Music for the Common Man: Aaron Copland during the Depression and War is the first sustained attempt to understand some of Copland's best known music in the context of leftwing social,
political, and cultural currents of the Great Depression and Second World War.
In the 1930s Aaron Copland began to write in an accessible style he called "imposed simplicity." Works like El Salon Mexico, Billy the Kid, Lincoln Portrait, and Appalachian Spring not only
brought the composer unprecedented popular success but also came to define an American sound. Yet the political alignment behind this musical idiom--the social agenda that might be heard within
these familiar pieces--has been largely overlooked, even though it has long been acknowledged that Copland subscribed to leftwing ideals.
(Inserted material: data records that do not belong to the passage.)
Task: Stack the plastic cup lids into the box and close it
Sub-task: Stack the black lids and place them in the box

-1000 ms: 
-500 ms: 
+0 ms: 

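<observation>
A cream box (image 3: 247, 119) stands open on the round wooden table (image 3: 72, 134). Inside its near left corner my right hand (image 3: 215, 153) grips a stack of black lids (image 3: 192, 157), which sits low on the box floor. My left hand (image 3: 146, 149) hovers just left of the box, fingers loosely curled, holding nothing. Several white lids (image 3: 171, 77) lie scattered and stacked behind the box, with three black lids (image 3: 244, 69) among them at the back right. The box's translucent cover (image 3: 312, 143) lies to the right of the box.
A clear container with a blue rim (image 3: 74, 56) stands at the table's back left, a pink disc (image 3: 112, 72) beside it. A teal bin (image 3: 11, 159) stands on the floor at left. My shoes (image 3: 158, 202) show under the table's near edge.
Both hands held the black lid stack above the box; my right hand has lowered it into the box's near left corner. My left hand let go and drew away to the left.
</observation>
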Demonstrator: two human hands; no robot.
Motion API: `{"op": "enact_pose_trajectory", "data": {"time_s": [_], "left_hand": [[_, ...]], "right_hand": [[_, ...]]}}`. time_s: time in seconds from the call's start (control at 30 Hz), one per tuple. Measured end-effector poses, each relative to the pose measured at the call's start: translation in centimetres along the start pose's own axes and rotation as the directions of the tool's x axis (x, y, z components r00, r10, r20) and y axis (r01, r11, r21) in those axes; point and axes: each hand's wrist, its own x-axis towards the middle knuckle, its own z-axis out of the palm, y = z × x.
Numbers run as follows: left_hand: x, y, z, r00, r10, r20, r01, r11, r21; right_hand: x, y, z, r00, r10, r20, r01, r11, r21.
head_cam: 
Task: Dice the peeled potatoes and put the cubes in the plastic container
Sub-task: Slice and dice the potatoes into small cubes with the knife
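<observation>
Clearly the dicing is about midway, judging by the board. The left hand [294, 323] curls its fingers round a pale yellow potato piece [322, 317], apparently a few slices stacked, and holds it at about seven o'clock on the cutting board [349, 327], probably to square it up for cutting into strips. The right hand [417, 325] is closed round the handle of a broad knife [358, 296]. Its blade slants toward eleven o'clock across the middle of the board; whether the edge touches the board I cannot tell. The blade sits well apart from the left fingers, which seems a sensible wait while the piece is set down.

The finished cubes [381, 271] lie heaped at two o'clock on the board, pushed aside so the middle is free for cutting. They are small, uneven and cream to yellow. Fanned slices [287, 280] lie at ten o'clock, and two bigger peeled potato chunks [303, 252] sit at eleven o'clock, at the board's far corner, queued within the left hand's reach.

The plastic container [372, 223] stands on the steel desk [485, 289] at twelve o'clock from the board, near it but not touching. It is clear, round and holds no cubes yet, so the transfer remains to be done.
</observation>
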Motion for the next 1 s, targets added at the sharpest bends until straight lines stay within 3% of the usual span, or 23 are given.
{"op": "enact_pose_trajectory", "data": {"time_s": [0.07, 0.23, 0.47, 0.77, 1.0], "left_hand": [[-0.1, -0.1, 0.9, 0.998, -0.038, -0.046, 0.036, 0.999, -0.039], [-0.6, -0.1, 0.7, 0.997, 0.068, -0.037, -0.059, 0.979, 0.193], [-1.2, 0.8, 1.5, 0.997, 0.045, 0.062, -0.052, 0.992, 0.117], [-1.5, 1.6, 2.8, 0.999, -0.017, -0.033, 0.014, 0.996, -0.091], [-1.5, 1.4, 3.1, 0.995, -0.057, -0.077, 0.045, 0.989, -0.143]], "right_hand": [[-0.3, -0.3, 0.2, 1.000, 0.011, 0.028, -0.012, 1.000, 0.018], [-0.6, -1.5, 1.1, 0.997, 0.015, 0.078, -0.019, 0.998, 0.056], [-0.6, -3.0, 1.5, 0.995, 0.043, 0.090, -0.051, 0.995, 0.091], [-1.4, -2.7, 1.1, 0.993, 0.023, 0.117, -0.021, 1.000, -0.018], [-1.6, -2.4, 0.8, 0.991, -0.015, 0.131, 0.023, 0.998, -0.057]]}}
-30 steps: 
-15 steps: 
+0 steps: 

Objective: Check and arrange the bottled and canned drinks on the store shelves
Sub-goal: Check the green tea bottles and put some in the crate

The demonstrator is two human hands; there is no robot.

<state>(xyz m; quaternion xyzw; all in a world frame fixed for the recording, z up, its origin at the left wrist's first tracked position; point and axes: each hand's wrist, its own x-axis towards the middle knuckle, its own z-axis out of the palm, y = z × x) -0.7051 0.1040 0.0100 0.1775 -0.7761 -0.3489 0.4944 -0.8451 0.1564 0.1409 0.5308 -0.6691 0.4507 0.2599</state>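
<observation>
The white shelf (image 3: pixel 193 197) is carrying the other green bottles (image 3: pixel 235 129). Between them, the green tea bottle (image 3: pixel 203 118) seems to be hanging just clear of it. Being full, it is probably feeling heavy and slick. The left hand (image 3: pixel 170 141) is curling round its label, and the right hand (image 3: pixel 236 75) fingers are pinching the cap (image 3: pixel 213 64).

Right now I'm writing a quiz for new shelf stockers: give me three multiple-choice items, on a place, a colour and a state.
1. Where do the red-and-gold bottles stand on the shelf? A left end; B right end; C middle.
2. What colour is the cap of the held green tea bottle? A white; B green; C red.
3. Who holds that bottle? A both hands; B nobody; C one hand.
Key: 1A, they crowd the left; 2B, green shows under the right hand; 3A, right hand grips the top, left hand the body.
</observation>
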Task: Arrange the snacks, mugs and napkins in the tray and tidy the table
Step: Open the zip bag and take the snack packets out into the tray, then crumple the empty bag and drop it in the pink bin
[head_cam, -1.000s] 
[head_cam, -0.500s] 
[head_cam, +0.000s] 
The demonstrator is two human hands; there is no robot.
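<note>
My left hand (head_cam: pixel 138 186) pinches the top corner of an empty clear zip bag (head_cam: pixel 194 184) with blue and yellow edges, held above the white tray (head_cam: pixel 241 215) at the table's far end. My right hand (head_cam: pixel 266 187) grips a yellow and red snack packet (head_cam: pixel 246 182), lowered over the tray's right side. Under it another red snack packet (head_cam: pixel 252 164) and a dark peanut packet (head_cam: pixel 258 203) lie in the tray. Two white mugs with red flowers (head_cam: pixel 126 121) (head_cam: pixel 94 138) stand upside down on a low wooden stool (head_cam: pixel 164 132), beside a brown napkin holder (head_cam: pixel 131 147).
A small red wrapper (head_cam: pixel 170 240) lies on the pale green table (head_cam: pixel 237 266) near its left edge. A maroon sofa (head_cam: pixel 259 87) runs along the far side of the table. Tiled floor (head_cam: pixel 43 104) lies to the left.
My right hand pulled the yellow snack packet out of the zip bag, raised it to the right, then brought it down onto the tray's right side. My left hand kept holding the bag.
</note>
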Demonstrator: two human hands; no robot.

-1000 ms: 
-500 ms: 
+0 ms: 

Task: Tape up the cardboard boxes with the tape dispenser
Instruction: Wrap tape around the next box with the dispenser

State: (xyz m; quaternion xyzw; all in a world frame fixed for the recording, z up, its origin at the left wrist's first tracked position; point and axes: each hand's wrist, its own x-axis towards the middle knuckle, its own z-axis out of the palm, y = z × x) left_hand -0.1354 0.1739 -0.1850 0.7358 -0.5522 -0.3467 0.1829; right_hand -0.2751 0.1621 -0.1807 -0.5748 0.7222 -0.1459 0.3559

His politics never merely accorded with mainstream New Deal liberalism or wartime patriotism, however, but advanced a progressive vision of American society and culture. His music from the
thirties and forties relates to the politics of radical progressivism, which affirmed a fundamental sensitivity toward those less fortunate, support of multiethnic pluralism, belief in social
democracy, and faith that America's past could be put in service of a better future. Investing symbols of America--whether the West, folk song, patriotism, or the people--with progressive
social ideals, Copland's music wrestles with the political complexities and cultural contradictions of the era.